- [Exercise prompt]: Those lines of the records that contain "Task" are to be located and copied.

-- Opening Marker --

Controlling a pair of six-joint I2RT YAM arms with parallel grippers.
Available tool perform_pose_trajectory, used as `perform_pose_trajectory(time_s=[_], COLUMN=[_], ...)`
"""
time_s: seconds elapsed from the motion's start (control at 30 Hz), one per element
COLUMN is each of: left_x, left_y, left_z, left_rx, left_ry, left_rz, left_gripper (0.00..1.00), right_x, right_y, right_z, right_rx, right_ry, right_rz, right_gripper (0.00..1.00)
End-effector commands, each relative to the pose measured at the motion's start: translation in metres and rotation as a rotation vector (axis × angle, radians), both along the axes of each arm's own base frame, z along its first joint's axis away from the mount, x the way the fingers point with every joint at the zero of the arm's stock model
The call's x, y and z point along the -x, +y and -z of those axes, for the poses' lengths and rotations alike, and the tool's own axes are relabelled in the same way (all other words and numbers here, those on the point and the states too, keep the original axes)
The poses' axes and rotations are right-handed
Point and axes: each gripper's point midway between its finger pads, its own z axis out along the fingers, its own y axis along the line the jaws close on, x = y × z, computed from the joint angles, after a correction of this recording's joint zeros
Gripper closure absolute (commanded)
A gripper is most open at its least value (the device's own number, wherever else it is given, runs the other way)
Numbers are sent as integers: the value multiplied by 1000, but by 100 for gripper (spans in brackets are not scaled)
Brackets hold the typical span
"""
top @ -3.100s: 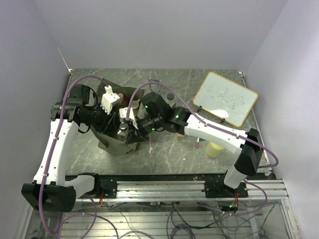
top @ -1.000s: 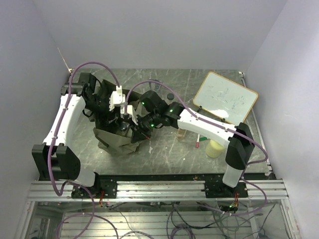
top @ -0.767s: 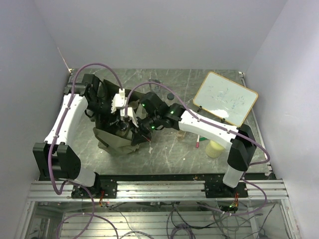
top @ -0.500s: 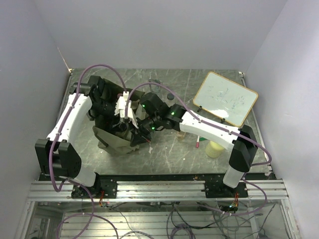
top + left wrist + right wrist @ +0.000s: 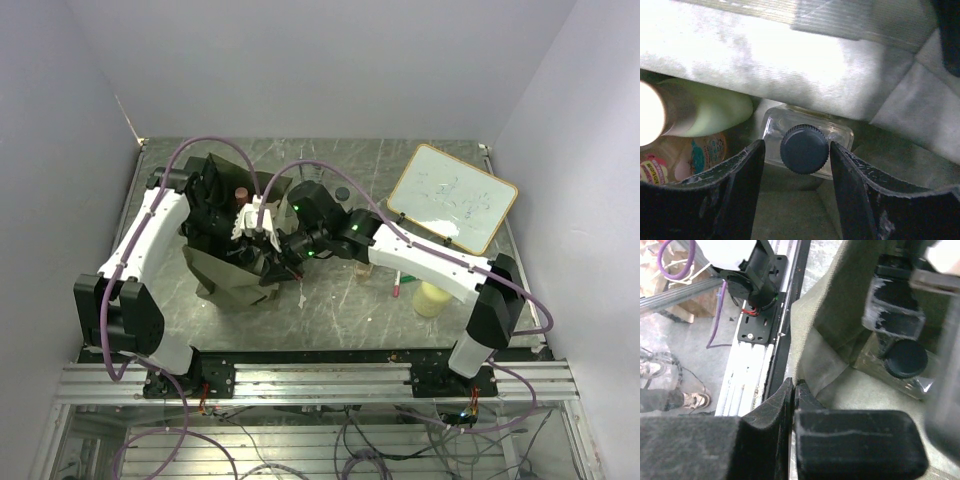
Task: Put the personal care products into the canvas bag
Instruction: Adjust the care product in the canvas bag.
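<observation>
At the near edge of the worktop [image 5: 330, 325] a pale yellow bottle [image 5: 432, 298] stands to the right, close to the right arm's base. Left of centre sits the olive canvas bag [image 5: 222, 280], mouth open. The right fingers [image 5: 770, 415] are clenched at its near right rim, and the canvas edge runs into the seam between them, so they pinch the fabric. Inside the bag a clear bottle [image 5: 807, 137] with a dark ribbed cap [image 5: 804, 149] rests against the canvas wall. The left fingers [image 5: 740, 190] reach down into the bag and stand released on either side of that cap: one is at its edge, the other is a sliver clear, so nothing is clamped. Beside the clear bottle, also in the bag, lie a pale green bottle [image 5: 710, 112], its end lost in glare, and a bottle with a printed label [image 5: 687, 155] below it in the left wrist view. Right of the bag a small amber bottle [image 5: 362, 273] and a red marker [image 5: 398, 286] lie under the right arm. Farther back a dark-capped bottle [image 5: 342, 194] stands behind that arm. A reddish cap [image 5: 240, 191] shows at the bag's far edge; I cannot tell whether it is in or behind the bag. The whiteboard [image 5: 452, 197] lies at the far right.
</observation>
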Motion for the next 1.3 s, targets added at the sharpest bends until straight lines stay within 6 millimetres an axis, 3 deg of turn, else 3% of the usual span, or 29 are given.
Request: perform_pose_trajectory(time_s=[0.0,0.27,0.67,1.27], left_x=[11,10,-4,-42], left_y=[-11,-13,-20,-39], left_z=[-6,-8,-24,-45], left_rx=[42,58,91,196], left_ry=[-46,-80,-121,-271], left_rz=[98,107,88,60], left_gripper=[38,52,91,93], right_x=[-21,-18,-17,-35], right_y=[-4,-12,-30,-39], right_z=[-9,-11,-23,-43], right_rx=[-36,-42,-43,-70], right_ry=[-59,-101,-162,-197], right_rz=[72,59,72,141], right_gripper=[100,96,95,89])
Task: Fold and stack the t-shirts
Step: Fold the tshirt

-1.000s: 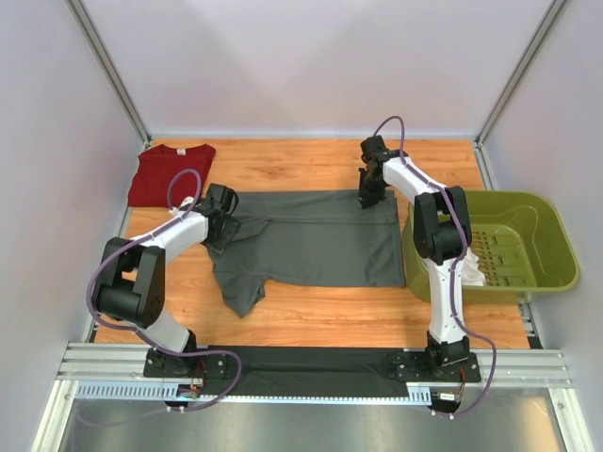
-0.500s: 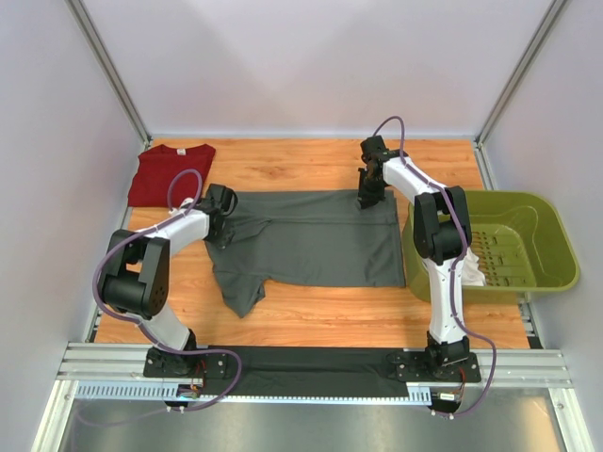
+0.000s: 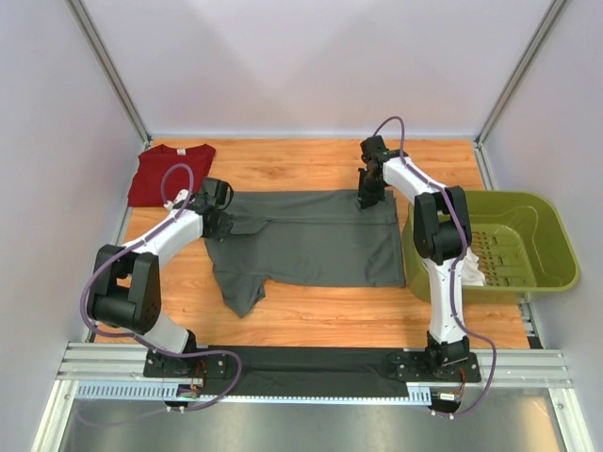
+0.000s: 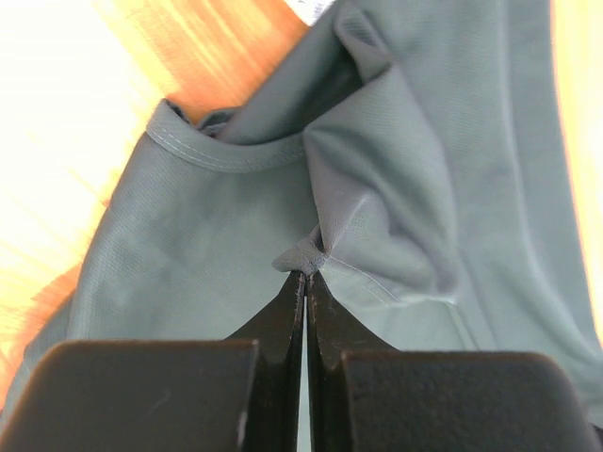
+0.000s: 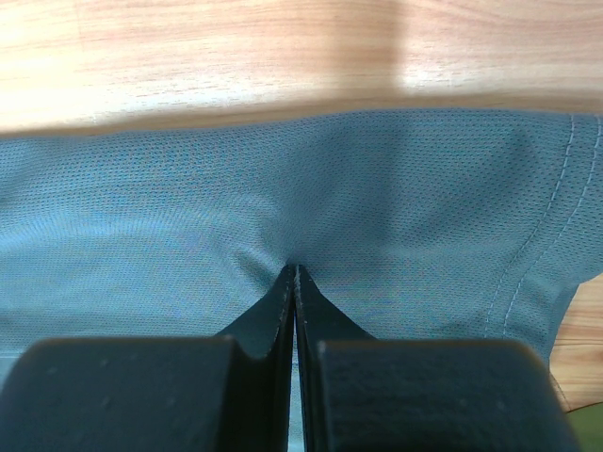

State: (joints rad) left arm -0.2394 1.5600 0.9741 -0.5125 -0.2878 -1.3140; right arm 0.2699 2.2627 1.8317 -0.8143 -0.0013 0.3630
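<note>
A dark grey t-shirt [image 3: 311, 237] lies spread across the middle of the wooden table, one sleeve [image 3: 237, 290] trailing toward the near left. My left gripper [image 3: 215, 218] is shut on a pinch of grey cloth [image 4: 306, 256] at the shirt's left end, beside the neckline. My right gripper [image 3: 367, 196] is shut on the grey fabric [image 5: 292, 266] near the shirt's far right corner. A dark red t-shirt [image 3: 168, 173] lies folded at the far left, apart from both grippers.
An olive-green plastic basket [image 3: 537, 247] stands at the right edge of the table with some white cloth [image 3: 471, 268] at its near left side. A dark mat [image 3: 311, 370] lies along the near edge between the arm bases.
My left gripper has closed on the grey shirt's left end and pulled it a little toward the far left. The right arm has not moved.
</note>
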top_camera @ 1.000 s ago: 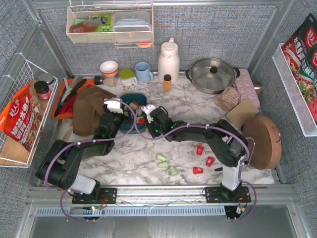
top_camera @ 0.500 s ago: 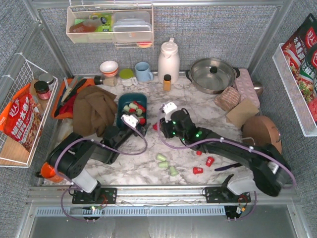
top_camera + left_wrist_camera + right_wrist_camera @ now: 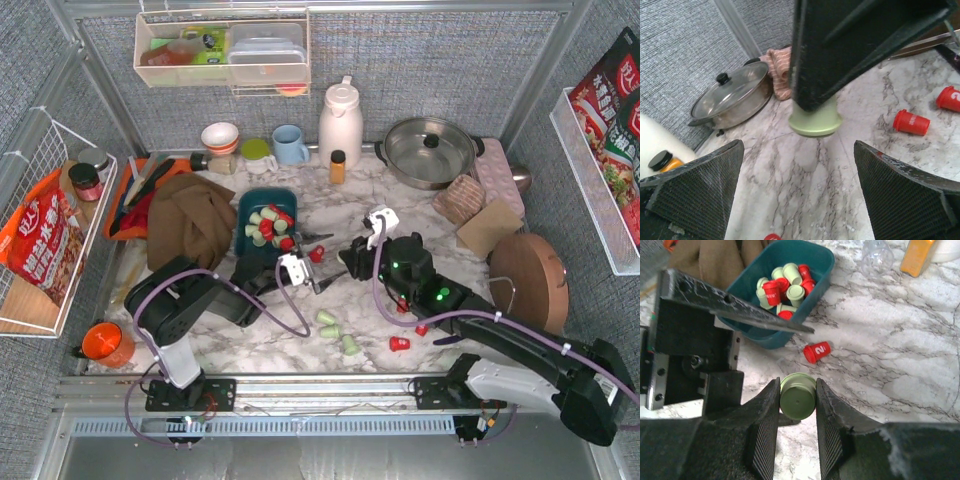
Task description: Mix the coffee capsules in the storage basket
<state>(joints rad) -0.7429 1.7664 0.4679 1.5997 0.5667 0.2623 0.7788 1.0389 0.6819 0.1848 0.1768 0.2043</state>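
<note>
Between the closed jaws of our right gripper we are holding a green capsule, the part-filled storage basket ahead, our left gripper gaping empty, loose capsules waiting.

- In the storage basket, mid-counter, lay piled coffee capsules.
- A lone capsule lay on the counter just right of the basket.
- A gripped capsule sat between the fingers of the right end effector, in front of that lone capsule.
</note>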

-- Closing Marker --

- [Problem solution]:
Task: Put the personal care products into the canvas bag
Task: Fold and stack the t-shirts
Task description: Mix the coffee capsules in the storage basket

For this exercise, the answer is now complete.